4. Clinical Description of the Disorder:
   Discuss the clinical features of the disorder and how the disorder affects the patient from a physiological perspective. What are the molecular mechanisms and the physiological ramifications associated with the disorder? Define the demographics that are commonly affected, including age, gender, and ethnicity.

5. Management and Treatment:
   Discuss what treatments, if any, are available and the effectiveness of each. Identify and discuss any new treatments recently subjected to a clinical trial. If no treatment is available, discuss potential treatment options.

6. Counseling and Inherent Risk:
   Define and discuss the genetic ramifications if the patient, if fertile, has children, and define all the risk factors that put the patient at risk.

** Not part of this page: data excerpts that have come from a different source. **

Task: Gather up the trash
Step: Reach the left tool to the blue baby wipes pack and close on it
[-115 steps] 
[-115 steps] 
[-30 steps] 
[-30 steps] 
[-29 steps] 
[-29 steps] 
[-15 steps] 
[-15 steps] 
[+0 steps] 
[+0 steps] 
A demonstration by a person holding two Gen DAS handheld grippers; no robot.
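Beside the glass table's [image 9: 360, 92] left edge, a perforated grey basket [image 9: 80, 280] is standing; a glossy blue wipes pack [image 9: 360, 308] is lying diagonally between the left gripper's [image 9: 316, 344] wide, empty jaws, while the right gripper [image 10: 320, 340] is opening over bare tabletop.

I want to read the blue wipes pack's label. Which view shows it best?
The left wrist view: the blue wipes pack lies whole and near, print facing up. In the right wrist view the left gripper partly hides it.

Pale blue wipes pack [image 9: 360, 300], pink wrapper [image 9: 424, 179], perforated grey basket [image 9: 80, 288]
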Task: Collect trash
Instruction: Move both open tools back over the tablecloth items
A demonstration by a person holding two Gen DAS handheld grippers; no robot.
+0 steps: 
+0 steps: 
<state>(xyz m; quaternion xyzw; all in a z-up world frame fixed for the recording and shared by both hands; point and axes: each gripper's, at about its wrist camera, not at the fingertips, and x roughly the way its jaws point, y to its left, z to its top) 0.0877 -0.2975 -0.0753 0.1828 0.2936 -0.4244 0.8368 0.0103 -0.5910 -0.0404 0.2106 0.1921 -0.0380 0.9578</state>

Genetic Disorder Presentation (5%):
Each student will present a small, 5–7-minute discussion of their selected genetic disorder. This presentation is meant to serve as a short, informative discussion, not a complete analysis of the disorder. PowerPoint, Google Slides, or any other presentation software is acceptable.

Grading Rubric for Presentation:

• (50%) Present an overview of the genetic disorder. Try to identify the:
  a) common names,
  b) causative mutations,
  c) major phenotypic symptoms,
  d) mode of inheritance, and
  e) who, when, and how someone is affected.
• (10%) Explain why you chose to research this genetic disorder.
• (10%) Include 1–2 questions at the end of the presentation to prompt conversation for the class.
• (10%) Presentation is between 5–7 minutes long.
• (10%) Select and share a piece of artwork that speaks to you and relates to the genetic disorder that you chose. Please include the artist’s name and the reason why you chose the selected piece of art.